▶ [GOAL OF THE EXERCISE]: Where the word "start" appears in a line below, copy the whole line.
+++ INFORMATION PROVIDED +++
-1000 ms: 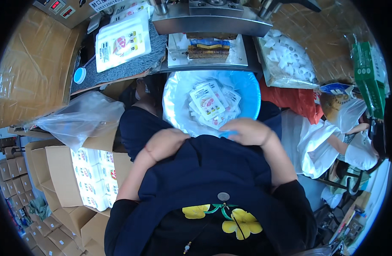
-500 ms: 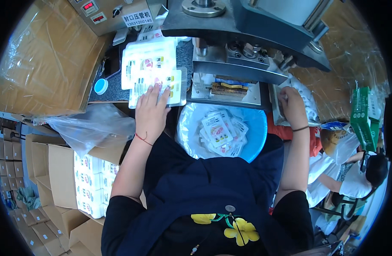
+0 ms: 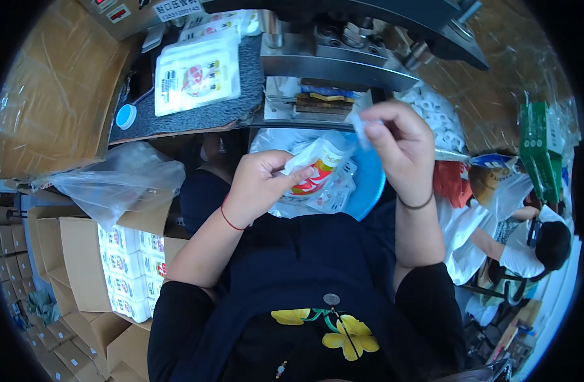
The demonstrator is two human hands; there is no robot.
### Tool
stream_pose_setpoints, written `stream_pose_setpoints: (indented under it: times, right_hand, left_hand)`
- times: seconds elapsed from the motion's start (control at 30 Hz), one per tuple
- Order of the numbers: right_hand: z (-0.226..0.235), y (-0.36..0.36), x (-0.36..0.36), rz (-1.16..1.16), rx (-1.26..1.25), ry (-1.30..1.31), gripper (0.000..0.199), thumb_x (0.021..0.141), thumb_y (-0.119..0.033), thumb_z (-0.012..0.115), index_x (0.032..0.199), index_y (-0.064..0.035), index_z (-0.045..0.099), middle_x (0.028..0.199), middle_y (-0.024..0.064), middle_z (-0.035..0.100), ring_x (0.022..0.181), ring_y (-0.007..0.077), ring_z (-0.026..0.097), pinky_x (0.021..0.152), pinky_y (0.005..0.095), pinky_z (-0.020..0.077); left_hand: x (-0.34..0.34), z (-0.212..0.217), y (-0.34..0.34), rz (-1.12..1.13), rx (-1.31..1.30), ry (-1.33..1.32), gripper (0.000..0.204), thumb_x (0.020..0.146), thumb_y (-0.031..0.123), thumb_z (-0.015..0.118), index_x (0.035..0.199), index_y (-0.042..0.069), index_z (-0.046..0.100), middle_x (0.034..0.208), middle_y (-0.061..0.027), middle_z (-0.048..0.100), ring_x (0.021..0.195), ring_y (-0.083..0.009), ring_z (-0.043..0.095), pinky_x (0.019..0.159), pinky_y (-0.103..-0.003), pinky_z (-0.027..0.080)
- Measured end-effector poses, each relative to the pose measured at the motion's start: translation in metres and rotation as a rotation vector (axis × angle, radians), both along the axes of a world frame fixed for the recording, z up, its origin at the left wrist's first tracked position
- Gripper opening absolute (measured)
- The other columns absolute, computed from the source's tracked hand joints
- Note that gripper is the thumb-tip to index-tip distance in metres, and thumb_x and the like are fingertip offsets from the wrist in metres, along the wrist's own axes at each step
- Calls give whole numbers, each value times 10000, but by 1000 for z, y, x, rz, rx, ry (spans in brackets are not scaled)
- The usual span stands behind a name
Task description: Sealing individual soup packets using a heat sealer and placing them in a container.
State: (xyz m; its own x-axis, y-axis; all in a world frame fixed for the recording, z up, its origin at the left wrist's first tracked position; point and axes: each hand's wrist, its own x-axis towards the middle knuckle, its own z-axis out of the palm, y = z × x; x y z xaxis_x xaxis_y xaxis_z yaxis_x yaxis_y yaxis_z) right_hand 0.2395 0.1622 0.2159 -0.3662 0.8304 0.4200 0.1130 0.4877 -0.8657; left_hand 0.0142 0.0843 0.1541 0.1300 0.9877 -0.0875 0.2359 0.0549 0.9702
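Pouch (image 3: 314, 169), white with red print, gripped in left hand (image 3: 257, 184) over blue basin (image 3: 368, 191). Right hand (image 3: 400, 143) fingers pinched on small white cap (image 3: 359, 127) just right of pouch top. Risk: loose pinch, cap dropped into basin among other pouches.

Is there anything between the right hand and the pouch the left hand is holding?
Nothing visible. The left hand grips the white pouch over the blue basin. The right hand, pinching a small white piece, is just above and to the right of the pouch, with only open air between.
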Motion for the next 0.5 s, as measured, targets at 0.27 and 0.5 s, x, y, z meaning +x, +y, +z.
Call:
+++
▶ [EXERCISE RESPONSE]:
- times: seconds elapsed from the motion's start (control at 30 Hz), one per tuple
- Measured end-effector poses, each relative to the pose measured at the motion's start: translation in metres and rotation as a rotation vector (axis × angle, radians), both along the axes of a world frame fixed for the recording, z up, its origin at the left wrist's first tracked position

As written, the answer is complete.